The continuing friction between Cal State and its nine collective bargaining units also is partly due to the tension between the central office and the 20 campuses, McCune said.
"How much should the presidents and the chancellor be involved" in collective bargaining? he asked. "What should the trustees' role be? A lot of this hasn't been worked out yet."
But Bob Gurian of the California Faculty Assn., which represents about 8,500 of Cal State's 20,000 professors and instructors, said McCune has done much to improve labor relations.
"Her highness had the regal approach to management," Gurian said, referring to Reynolds. "Relations were miserable. We'd just as soon fight as talk. But with McCune in there, the atmosphere has been much better.
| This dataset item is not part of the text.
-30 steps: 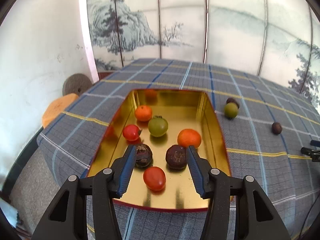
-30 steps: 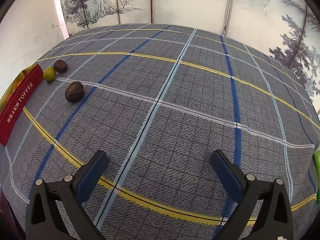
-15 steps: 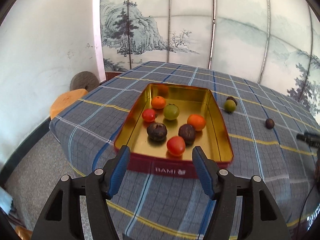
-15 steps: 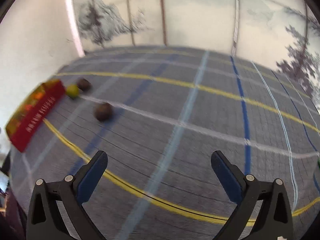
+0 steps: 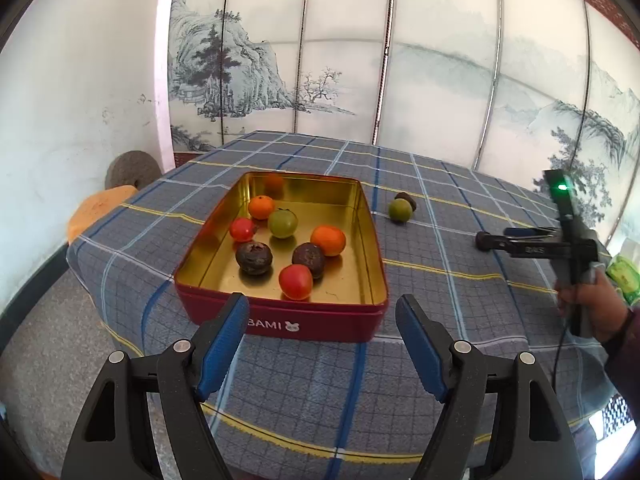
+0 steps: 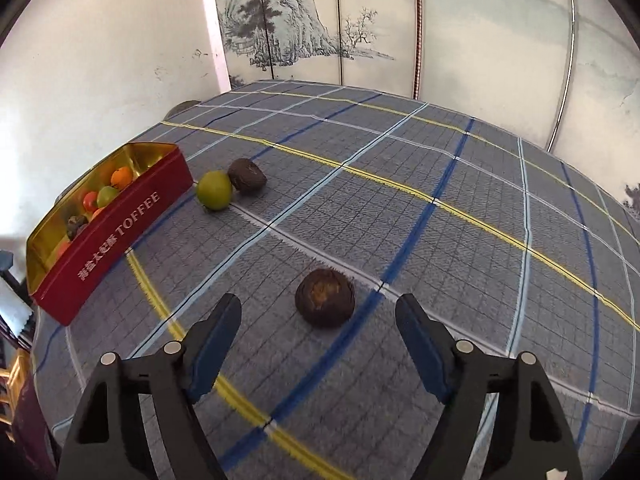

He has made the process work well enough so problems could be resolved internally and we weren't forced to fight it out in legislative hearings."
Perhaps the most fundamental problem facing Cal State is financial, McCune said.
"Are we going to continue to provide higher education for every qualified student?" McCune asked. "I don't see that kind of commitment anymore. That commitment has to be translated into a willingness to (raise) taxes and I don't see much evidence of that."
Although McCune, now 70, has been a college professor and administrator for 40 years, he might not have gone to college had it not been for public higher education and government assistance programs.
He graduated from a Houston, Tex., high school during the Depression and his father, a home builder, could not afford to send him to college.
After working in a grocery store for two years, McCune went to Sam Houston State Teachers College, where he supplemented his grocery store savings with a $15-a-week job provided through the National Youth Authority, a New Deal agency.
He continued his education at UCLA, where he earned a bachelor's degree and a doctorate in political science.